EXERCISE BRIEF: Which lines of the listing below contain the word "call"? Copy each of them.

DATA PROVIDED:
BEGIN
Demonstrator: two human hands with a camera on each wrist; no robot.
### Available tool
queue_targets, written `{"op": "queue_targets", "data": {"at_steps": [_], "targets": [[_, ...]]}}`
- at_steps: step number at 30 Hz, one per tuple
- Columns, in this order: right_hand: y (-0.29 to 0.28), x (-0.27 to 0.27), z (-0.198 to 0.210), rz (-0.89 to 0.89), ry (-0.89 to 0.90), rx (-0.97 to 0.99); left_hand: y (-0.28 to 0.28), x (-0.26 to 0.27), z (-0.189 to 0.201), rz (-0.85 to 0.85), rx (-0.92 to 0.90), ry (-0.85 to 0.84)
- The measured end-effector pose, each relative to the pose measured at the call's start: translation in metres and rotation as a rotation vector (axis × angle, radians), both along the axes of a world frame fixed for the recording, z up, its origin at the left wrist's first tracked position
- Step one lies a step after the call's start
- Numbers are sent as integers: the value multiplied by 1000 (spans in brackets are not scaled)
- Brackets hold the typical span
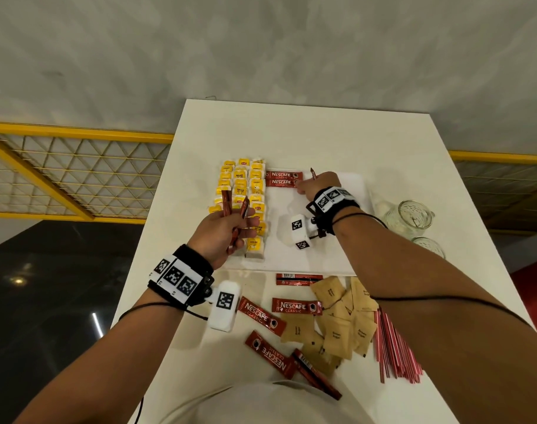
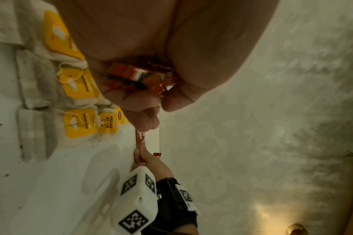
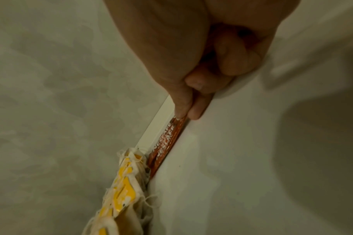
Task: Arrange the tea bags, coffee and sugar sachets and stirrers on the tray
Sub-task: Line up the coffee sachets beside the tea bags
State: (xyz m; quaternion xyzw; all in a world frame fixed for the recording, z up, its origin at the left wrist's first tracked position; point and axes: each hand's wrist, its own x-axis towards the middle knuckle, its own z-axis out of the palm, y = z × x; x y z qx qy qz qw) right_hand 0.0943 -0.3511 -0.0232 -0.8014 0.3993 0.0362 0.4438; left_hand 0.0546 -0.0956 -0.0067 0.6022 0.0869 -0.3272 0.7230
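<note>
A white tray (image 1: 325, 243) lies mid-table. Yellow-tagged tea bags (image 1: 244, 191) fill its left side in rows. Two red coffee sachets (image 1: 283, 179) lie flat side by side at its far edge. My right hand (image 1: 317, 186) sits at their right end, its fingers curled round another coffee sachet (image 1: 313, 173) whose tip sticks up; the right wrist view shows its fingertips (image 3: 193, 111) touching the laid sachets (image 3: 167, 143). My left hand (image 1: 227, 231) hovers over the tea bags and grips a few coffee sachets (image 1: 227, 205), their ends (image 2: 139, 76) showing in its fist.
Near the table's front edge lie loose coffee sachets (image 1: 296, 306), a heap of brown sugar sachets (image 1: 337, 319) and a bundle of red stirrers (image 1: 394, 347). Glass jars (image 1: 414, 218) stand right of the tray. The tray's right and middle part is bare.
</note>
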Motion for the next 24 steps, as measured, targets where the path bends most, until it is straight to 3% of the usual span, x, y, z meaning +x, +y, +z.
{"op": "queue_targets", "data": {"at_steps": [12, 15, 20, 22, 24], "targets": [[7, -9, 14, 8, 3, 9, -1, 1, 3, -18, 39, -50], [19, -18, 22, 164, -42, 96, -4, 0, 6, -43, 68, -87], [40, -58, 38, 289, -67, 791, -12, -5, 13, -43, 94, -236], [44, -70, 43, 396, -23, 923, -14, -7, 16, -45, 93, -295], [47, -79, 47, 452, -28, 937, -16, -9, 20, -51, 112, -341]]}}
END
WRITTEN SOLUTION:
- The measured end-effector pose, each relative to the pose measured at the call's start: translation in metres and rotation as a rotation vector (axis × angle, radians), both along the axes of a world frame fixed for the recording, z up, its origin at the left wrist's first tracked position
- Step one lies a step after the call's start

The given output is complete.